(Entries taken from a collection)
-*-

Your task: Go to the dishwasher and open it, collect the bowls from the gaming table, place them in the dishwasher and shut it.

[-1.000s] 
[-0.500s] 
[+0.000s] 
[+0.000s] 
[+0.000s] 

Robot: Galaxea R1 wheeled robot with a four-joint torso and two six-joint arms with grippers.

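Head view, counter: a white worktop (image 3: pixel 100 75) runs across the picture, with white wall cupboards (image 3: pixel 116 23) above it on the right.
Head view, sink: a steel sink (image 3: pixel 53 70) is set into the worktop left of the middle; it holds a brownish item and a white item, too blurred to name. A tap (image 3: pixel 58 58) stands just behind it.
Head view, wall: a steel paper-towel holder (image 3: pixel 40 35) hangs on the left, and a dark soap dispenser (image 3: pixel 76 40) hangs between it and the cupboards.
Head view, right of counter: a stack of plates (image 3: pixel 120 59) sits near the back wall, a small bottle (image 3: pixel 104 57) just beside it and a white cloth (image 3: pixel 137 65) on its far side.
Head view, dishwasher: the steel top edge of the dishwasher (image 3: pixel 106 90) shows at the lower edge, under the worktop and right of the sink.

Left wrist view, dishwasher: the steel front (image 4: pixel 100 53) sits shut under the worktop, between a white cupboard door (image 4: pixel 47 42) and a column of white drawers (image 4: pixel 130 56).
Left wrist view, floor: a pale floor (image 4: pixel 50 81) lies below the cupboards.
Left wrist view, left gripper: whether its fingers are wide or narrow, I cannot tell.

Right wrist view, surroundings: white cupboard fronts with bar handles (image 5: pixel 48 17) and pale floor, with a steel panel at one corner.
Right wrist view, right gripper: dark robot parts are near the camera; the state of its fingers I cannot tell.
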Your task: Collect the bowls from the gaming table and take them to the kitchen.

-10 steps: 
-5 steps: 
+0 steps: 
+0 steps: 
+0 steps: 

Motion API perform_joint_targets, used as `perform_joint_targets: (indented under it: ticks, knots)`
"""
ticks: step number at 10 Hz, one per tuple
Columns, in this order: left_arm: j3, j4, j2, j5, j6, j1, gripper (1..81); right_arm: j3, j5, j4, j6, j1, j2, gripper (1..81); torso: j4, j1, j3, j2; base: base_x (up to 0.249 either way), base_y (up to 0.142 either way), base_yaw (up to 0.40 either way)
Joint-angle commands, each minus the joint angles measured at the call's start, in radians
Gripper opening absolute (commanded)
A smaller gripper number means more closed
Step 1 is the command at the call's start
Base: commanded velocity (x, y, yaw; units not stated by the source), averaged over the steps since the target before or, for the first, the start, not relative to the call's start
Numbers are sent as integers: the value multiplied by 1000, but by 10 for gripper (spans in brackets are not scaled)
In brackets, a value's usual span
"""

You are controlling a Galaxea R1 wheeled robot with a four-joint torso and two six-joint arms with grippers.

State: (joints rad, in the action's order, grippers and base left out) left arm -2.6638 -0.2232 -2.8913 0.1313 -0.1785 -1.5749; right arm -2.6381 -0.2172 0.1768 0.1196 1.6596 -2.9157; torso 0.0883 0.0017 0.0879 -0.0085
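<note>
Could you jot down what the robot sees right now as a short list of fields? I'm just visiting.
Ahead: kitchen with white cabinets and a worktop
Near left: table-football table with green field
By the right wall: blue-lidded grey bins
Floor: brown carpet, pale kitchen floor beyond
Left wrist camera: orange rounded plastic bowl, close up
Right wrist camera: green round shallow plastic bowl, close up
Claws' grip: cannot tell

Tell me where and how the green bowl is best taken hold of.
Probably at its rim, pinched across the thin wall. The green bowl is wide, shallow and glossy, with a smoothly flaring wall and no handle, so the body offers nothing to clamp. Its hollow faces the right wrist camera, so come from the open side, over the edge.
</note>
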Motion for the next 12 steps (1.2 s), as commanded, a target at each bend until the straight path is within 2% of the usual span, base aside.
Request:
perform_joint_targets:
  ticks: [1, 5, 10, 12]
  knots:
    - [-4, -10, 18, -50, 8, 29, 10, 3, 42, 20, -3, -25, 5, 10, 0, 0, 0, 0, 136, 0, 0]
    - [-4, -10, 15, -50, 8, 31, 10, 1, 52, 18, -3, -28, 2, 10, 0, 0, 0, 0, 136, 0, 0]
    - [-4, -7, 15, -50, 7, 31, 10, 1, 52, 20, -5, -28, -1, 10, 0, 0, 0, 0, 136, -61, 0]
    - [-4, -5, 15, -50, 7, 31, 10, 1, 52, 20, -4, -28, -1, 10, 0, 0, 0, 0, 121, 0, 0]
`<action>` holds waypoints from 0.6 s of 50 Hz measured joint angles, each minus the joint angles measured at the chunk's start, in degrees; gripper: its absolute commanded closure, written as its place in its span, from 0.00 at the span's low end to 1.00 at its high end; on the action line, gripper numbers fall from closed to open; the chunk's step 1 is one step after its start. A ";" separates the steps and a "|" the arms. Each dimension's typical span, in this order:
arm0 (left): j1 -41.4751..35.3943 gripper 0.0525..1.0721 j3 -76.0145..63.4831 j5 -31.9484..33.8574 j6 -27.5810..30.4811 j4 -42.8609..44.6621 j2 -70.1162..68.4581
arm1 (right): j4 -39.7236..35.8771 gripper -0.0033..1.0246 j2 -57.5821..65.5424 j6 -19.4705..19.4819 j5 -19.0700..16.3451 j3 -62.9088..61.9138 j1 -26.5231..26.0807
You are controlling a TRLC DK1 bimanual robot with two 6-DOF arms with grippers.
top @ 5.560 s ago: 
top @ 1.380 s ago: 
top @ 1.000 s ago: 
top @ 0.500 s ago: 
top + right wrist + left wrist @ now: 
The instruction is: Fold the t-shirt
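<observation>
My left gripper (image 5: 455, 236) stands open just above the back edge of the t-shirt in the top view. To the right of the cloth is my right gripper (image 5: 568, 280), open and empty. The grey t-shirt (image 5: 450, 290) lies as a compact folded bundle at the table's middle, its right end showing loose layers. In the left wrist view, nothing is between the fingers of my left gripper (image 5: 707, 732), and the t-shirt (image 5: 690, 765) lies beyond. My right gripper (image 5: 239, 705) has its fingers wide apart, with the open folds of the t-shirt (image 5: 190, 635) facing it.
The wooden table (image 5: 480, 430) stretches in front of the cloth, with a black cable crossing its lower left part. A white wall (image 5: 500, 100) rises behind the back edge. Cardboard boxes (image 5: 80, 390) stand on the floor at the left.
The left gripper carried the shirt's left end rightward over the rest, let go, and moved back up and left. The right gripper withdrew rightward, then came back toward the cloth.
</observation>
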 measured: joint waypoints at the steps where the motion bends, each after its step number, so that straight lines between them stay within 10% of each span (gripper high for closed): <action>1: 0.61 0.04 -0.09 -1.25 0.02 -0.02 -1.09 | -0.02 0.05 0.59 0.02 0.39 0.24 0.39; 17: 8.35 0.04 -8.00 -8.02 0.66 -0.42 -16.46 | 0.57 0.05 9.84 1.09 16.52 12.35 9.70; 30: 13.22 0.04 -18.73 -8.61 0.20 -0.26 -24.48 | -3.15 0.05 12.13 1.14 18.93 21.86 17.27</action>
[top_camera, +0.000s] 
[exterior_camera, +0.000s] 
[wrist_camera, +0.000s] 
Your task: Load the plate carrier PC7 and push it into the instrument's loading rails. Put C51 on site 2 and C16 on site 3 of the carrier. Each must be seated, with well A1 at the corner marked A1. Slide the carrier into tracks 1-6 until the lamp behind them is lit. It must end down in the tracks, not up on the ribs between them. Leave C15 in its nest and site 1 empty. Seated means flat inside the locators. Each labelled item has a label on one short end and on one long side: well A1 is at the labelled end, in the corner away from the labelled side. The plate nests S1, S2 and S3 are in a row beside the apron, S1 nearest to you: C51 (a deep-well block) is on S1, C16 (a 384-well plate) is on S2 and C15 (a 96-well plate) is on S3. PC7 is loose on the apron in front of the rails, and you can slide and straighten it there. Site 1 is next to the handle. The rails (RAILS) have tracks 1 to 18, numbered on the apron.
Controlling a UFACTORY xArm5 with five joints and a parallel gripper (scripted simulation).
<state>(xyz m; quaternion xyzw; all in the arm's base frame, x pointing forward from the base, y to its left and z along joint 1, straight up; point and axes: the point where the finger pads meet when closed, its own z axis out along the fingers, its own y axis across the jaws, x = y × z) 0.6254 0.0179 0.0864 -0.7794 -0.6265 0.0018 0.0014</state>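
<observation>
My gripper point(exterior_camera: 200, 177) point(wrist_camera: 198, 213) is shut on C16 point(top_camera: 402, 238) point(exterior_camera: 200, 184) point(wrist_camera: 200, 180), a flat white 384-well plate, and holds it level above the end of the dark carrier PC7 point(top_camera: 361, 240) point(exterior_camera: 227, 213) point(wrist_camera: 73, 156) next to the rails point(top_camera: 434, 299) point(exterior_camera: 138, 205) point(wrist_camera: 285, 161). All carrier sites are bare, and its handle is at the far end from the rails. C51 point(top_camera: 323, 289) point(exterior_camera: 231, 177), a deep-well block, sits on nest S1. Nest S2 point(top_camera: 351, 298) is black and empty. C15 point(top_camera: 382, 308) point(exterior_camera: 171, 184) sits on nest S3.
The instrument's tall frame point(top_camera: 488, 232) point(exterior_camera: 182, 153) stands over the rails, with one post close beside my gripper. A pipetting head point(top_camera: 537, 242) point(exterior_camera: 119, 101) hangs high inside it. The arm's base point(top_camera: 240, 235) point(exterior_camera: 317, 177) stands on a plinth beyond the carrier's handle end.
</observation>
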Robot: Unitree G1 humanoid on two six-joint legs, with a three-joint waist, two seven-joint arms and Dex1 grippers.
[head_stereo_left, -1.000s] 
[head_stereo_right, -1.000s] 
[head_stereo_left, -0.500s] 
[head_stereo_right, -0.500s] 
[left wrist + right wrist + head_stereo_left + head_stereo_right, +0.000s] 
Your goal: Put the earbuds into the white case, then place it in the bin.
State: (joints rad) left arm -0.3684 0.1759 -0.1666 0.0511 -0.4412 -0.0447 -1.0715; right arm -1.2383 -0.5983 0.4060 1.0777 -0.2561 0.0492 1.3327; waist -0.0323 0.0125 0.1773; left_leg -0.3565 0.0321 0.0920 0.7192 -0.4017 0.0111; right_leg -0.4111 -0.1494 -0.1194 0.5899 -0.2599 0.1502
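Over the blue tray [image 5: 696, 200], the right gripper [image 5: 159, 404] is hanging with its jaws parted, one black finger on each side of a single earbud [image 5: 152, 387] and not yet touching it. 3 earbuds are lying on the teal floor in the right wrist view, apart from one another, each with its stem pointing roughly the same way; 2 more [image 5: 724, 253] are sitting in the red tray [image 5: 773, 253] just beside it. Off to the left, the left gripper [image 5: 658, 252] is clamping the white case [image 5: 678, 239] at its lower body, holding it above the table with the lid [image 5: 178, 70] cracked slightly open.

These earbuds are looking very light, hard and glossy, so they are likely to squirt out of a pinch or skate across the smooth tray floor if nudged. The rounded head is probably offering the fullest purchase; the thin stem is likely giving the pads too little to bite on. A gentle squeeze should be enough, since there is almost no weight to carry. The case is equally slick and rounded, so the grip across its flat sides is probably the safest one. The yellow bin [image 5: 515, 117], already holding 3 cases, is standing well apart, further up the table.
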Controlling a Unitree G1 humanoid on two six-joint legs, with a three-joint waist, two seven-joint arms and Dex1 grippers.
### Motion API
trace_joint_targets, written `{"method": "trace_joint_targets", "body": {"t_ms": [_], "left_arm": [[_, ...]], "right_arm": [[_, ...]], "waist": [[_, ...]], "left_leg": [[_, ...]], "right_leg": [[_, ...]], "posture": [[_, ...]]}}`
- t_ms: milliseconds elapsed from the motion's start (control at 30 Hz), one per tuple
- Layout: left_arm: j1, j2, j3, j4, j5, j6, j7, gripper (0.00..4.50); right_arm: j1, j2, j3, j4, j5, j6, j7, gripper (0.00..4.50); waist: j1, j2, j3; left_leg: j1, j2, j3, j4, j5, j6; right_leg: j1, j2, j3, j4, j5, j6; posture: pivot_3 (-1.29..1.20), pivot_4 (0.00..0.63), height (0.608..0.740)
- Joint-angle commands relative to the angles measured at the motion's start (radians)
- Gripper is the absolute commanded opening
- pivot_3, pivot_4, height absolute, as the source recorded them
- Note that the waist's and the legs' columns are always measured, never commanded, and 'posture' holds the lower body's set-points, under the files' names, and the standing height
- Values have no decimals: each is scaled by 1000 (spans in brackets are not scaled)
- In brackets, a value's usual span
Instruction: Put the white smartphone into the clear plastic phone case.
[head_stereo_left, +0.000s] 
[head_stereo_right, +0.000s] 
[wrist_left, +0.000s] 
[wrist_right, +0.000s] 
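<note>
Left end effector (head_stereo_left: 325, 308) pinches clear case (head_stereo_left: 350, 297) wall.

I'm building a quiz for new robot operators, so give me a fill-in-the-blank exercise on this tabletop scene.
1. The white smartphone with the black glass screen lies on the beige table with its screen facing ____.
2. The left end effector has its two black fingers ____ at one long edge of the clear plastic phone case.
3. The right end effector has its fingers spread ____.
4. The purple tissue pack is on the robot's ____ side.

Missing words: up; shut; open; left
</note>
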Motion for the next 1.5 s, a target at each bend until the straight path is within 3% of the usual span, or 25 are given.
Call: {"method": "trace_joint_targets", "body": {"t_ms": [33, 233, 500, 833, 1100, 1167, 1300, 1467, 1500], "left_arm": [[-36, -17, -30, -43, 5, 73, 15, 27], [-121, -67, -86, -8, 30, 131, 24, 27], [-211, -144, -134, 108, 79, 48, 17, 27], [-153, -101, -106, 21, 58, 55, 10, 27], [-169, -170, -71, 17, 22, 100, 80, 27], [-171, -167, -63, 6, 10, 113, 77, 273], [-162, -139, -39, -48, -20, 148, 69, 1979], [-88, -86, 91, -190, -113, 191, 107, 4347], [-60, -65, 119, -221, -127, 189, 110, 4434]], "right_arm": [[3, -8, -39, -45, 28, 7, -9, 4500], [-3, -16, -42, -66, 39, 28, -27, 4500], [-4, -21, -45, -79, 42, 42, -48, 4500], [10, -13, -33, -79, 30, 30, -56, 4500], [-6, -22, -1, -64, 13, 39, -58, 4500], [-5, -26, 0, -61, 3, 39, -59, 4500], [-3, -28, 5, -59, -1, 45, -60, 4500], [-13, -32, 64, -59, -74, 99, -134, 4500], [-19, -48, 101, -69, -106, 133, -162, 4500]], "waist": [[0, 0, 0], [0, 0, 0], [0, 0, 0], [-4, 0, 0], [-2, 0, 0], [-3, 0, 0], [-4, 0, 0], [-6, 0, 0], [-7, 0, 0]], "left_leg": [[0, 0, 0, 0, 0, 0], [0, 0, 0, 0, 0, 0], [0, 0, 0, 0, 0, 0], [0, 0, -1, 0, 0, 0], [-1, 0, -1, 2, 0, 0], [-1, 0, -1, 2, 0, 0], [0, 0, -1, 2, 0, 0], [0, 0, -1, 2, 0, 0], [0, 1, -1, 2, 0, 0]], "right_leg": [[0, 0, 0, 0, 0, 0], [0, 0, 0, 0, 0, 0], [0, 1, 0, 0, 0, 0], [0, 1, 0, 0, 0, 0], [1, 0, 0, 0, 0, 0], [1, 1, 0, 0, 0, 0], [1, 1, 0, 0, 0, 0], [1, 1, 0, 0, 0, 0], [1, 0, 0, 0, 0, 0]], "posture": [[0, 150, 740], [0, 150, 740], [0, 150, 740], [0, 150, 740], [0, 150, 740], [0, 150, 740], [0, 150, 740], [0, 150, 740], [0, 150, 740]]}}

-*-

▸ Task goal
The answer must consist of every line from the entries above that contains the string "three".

▸ Solution to this exercise
Robot: Unitree G1 humanoid on two six-joint legs, with a three-joint waist, two seven-joint arms and Dex1 grippers.
Controlling a Unitree G1 humanoid on two six-joint legs, with a three-joint waist, two seven-joint arms and Dex1 grippers.

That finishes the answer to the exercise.